Sin embargo, la fama les juega en contra desde hace siglos.
En el lenguaje cotidiano, ser “una rata” nunca fue precisamente un elogio.
El término quedó asociado a la avaricia, la traición o la miseria. Y razones históricas sobran: estos roedores quedaron ligados para siempre a la peste negra que arrasó Europa en el siglo XIV y, todavía hoy, continúan siendo transmisores de enfermedades peligrosas como la leptospirosis y otras infecciones.
Pero detrás de esa pésima reputación hay un dato que sorprende incluso a científicos y ambientalistas: las ratas son probablemente una de las especies invasoras más exitosas de toda la historia moderna.
Mientras los humanos discuten políticas ambientales, residuos urbanos y sistemas sanitarios, ellas siguen avanzando silenciosamente, adaptándose a todo.

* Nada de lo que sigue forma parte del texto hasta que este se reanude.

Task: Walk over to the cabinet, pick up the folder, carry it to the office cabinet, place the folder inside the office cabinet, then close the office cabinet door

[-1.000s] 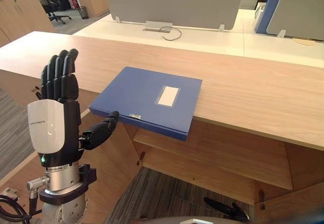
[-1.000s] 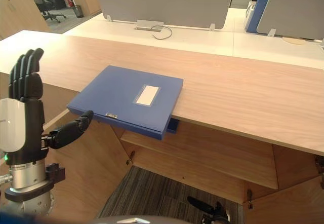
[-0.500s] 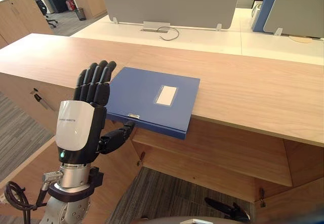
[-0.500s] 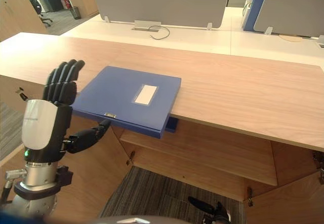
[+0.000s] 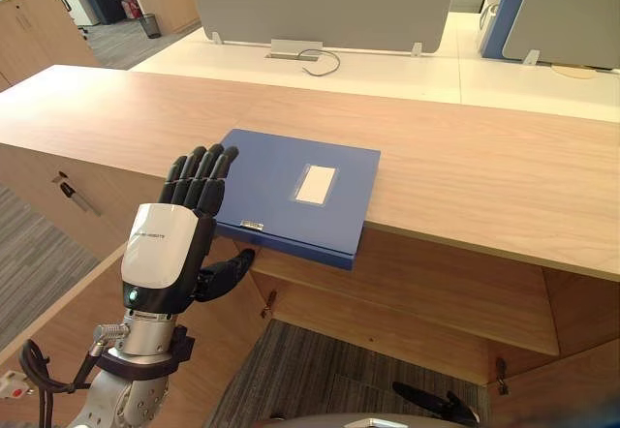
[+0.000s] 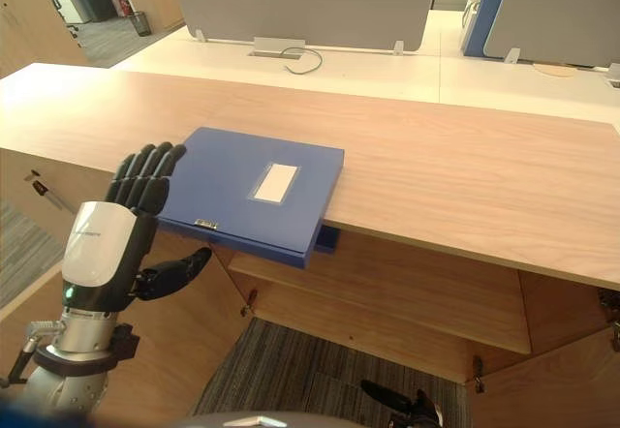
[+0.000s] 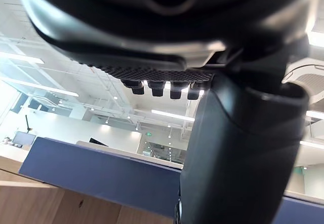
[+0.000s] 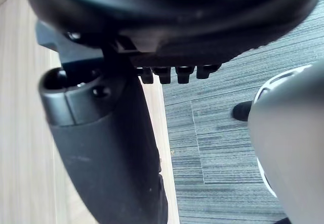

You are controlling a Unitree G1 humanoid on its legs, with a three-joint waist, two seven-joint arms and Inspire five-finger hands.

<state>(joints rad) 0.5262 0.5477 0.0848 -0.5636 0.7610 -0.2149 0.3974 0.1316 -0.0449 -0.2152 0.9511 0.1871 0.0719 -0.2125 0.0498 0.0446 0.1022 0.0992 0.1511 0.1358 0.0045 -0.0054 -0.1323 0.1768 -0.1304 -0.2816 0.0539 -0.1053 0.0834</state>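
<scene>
Where the left eye view looks down, the blue folder (image 5: 281, 200) lies flat on the worktop (image 5: 465, 167), near edge overhanging; the left robot hand (image 5: 165, 259) stands at its left corner, fingers straight, holding nothing. Right wrist view: the right robot hand (image 8: 106, 153), fingers uncurled, above carpet (image 8: 217, 148).

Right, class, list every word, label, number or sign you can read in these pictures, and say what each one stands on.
No text here can be read.
On the blue folder, a white label: no writing can be made out on it.
On the folder's front edge, a small metal tag: too small to read.
On the left hand, a short line of print on its white cover: too small to read.
</scene>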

Viven en túneles, barcos, alcantarillas, campos inundados, edificios abandonados y barrios de lujo. Parecen entender mejor que nadie cómo sobrevivir en medio del caos urbano.
Y aunque pocos quieran admitirlo, las ciudades hace tiempo dejaron de pertenecer exclusivamente a las personas. Las ratas, discretas pero persistentes, también reclaman su lugar en el mundo.